Corinne Cahen: Luxemburg wird am 1. Januar 2017 für zwei Jahre den Vorsitz des Gipfels übernehmen, und die Vorgaben der Präsidentschaft sind ganz klar Bürgernähe und Partizipation. Es ist uns bewusst, dass wir, um diese Ziele zu erreichen, die Bürger umfassend informieren und Kommunikationsbereitschaft zeigen müssen. Das erreichen wir mit dem Haus der Großregion in Esch, das als Anlaufstelle für die Bürger ausgebaut wird sowie die neue Internetseite, die auf den Nutzer abgestimmte Inhalte weitergibt und zur Teilnahme anregt. Wir werden außerdem originelles Infomaterial erstellen, das sowohl in Schulen, Behörden, Botschaften als auch in Tourismusbüros zum Einsatz kommen kann. Unseren Arbeitsgruppen werden wir diese Vorgaben natürlich mitgeben. Und ich darf Ihnen verraten, dass gerade das Thema Jugend einen ganz zentralen Platz im Präsidentschaftsprogramm einnehmen wird.

DeLux: Was kostet Luxemburg das Konstrukt Großregion jährlich?

Corinne Cahen: Der luxemburgische Beitrag für das Haus der Großregion beläuft sich/auf 100. 000 Euro pro Jahr. Damit werden die vier Arbeitsplätze des Sekretariats der Großregion mitfinanziert. Das Haus der Großregion wird von Luxemburg zur Verfügung gestellt. Der Wirtschafts- und Sozialausschuss der Großregion erhält 50.000 Euro pro Jahr. Die Interregionale Arbeitsmarktbeobachtungsstelle (IBA) der Großregion erhält eine jährliche Unterstützung von 30.000 Euro. Des Weiteren hat das Ministerium der Großregion einen Haushalt von 15.000 Euro pro Jahr, mit dem verschiedene, punktuelle Aktivitäten unterstützt werden. Die Großregion arbeitet sehr projektorientiert.

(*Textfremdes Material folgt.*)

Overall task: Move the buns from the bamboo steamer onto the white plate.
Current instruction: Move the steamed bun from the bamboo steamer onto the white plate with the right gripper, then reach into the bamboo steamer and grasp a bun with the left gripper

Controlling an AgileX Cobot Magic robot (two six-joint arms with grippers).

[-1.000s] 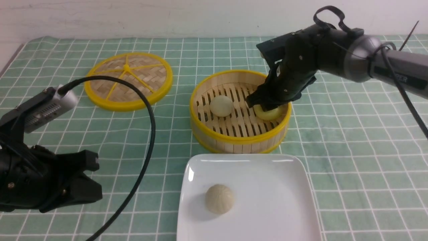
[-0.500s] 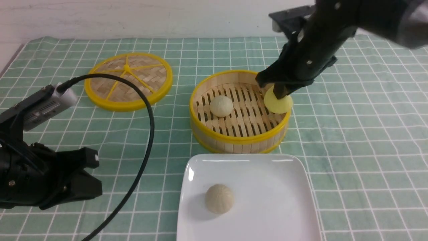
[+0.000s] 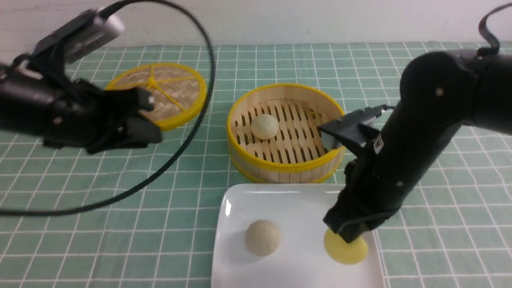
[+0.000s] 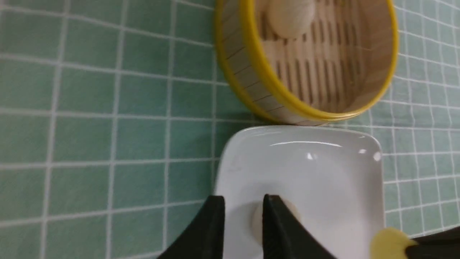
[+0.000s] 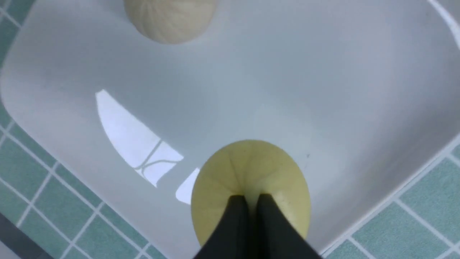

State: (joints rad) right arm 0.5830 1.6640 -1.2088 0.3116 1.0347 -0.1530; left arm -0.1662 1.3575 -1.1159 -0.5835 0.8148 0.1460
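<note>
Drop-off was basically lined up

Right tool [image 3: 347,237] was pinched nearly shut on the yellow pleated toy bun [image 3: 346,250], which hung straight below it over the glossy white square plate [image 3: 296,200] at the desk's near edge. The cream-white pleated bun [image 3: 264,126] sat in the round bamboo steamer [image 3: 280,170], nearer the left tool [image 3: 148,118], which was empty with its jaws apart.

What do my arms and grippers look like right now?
Both arms are matte black. The left arm carries a silver camera box with a looping black cable. The right arm bears a small white sticker. Fingers are black, tapered wedges.
</note>
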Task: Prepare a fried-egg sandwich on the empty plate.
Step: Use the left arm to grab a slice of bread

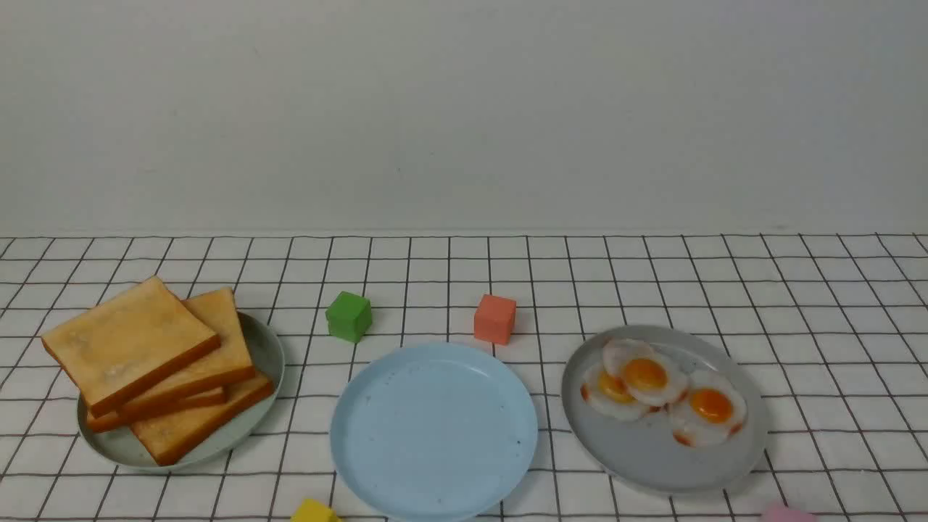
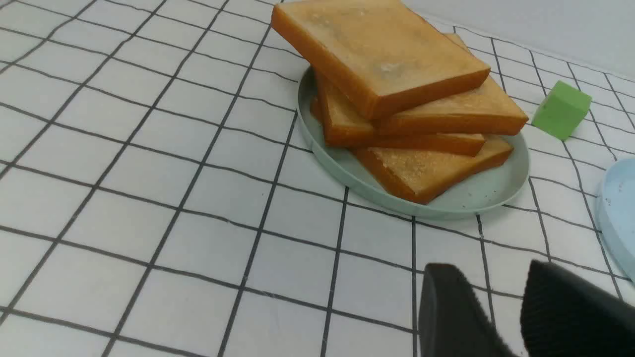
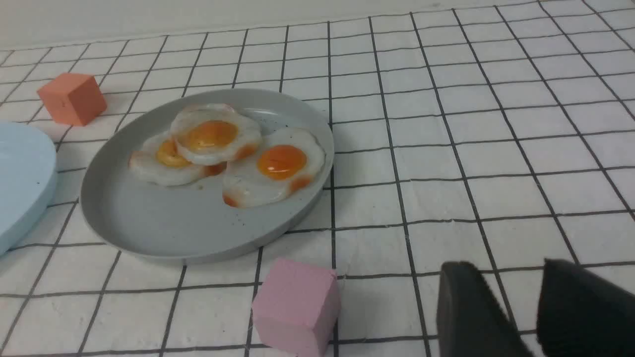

Ein Großteil der Kosten für grenzüberschreitende Projekte wird durch das sogenannte Interreg-Programm von der EU mitfinanziert, das 131 Millionen Euro für die Periode 2014-2020 bereitstellt. Das Programm hat seit dem ersten Aufruf weit mehr Anträge erhalten, als es annehmen kann, und selektiert sehr streng. Projekte ohne konkrete Erfolgsaussichten haben keine Chance. Ansonsten darf ich Ihnen versichern, dass jeder Kooperationspartner nur finanziert, was ihm absolut notwendig erscheint und den Interessen seiner Bürger entspricht.

DeLux: Wie sieht für Sie die Zukunft der doch flächenmäßig gesehen sehr weiten Großregion aus?

Corinne Cahen: Das Wohlergehen der Bürger steht im Mittelpunkt, wenn wir von der Zukunft der Großregion reden. Ziel wird es sein, noch intensiver zusammenzuarbeiten, um die Lebensqualität innerhalb der Großregion zu erhöhen. Das betrifft sämtliche Bereiche, vom Transport bis hin zur Ausbildung, dem Krankenwesen oder der Arbeitswelt.Der Bürger soll sich mit der Großregion identifizieren und ihren Mehrwert im Alltag erkennen können.